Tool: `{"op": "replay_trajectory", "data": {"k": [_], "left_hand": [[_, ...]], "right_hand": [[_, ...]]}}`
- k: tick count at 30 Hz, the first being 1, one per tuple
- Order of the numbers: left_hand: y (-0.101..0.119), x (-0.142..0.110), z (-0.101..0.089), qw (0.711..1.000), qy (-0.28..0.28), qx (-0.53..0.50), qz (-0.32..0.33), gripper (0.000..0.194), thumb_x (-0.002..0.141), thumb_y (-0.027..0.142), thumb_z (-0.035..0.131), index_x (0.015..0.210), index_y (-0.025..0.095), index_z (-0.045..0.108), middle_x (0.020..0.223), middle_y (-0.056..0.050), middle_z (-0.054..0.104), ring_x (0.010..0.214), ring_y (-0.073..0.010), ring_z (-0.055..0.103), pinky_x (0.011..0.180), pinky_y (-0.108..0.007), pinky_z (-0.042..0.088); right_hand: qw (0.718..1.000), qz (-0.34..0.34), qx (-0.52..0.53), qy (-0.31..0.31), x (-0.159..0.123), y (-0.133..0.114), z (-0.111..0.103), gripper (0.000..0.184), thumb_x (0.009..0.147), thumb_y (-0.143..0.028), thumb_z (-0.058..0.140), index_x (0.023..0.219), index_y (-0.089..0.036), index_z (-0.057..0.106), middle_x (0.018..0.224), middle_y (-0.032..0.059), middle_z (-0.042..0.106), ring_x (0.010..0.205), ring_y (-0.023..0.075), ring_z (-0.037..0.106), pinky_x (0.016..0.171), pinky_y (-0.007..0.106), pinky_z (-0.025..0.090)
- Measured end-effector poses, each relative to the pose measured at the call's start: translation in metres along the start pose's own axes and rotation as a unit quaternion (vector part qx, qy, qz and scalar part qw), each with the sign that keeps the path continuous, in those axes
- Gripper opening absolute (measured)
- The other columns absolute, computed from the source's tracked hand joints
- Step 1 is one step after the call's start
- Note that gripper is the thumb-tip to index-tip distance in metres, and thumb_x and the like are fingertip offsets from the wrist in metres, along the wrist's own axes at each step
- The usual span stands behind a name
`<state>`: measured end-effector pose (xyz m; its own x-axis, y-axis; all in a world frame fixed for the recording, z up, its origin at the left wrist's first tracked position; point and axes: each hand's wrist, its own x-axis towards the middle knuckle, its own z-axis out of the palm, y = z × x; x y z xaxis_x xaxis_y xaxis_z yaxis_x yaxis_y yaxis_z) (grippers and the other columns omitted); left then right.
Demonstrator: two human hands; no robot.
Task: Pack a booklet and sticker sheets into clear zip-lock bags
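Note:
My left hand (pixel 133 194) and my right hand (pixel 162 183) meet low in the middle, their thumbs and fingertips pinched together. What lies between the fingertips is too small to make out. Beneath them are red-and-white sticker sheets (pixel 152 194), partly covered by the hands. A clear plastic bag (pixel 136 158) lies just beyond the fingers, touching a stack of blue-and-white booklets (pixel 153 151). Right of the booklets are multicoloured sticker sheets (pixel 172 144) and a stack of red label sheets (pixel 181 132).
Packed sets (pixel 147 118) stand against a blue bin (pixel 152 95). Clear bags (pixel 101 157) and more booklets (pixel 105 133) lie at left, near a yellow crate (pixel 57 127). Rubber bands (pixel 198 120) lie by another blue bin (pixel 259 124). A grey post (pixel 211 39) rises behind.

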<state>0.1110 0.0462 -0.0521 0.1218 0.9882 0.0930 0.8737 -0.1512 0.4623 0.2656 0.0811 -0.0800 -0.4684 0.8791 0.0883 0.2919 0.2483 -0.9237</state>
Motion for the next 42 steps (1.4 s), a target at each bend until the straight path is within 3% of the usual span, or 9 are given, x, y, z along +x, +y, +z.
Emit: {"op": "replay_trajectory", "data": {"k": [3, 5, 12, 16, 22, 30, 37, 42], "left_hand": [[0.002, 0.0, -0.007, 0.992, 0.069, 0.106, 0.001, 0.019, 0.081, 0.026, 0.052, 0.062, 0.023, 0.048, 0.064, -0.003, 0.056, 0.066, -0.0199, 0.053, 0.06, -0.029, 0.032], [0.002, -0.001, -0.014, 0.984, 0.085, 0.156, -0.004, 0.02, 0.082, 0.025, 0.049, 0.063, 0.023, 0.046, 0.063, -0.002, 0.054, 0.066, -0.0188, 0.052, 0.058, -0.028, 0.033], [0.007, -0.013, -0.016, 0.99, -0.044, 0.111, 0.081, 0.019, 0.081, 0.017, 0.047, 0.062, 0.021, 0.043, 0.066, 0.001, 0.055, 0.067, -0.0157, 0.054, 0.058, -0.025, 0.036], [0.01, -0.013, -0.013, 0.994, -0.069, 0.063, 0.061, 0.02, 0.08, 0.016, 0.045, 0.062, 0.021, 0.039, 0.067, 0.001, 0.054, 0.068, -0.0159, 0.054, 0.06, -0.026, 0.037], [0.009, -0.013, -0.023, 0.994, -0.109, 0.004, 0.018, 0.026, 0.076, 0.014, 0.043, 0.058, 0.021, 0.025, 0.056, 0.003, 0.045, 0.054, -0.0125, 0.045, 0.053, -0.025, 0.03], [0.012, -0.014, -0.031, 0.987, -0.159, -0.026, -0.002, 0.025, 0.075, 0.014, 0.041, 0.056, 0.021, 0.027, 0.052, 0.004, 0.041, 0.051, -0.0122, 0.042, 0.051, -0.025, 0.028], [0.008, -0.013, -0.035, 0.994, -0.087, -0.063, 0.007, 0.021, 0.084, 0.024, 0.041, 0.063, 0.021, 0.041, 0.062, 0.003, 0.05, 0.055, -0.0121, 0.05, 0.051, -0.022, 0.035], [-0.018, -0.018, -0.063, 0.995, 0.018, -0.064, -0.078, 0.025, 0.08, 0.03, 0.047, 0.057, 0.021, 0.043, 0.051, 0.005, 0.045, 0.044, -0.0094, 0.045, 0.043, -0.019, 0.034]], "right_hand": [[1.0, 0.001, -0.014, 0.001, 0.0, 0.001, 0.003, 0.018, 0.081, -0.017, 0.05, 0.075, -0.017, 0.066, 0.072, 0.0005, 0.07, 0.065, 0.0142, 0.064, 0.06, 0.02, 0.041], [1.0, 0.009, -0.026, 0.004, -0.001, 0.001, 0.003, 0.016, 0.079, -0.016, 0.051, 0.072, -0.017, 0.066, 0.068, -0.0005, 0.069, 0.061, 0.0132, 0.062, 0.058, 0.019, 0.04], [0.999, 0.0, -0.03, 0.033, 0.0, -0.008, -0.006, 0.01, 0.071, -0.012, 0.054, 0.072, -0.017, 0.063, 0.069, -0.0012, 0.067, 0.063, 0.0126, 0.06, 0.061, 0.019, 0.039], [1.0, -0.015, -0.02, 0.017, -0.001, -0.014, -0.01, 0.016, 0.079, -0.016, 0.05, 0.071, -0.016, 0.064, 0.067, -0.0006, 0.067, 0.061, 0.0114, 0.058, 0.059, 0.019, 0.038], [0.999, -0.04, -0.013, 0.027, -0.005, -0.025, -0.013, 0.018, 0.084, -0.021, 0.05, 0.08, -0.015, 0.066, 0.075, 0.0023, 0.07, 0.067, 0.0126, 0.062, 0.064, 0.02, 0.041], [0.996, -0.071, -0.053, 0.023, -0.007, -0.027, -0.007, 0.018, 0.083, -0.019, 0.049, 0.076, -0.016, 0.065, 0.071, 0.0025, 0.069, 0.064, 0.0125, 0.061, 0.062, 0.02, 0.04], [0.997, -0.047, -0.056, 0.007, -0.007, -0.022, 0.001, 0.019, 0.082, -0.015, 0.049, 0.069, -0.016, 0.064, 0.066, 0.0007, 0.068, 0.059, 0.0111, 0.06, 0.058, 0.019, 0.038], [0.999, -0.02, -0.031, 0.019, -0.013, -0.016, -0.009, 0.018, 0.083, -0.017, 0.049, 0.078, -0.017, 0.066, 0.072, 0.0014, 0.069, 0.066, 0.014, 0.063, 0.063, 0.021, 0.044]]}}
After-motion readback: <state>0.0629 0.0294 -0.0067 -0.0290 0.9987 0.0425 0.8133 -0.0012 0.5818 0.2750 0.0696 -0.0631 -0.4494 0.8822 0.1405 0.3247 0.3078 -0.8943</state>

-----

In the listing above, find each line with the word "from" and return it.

- The other columns absolute, computed from the source's tracked hand joints
- Note that gripper is the thumb-tip to index-tip distance in metres, and thumb_x and the like are fingertip offsets from the wrist in metres, along the wrist's own axes at each step

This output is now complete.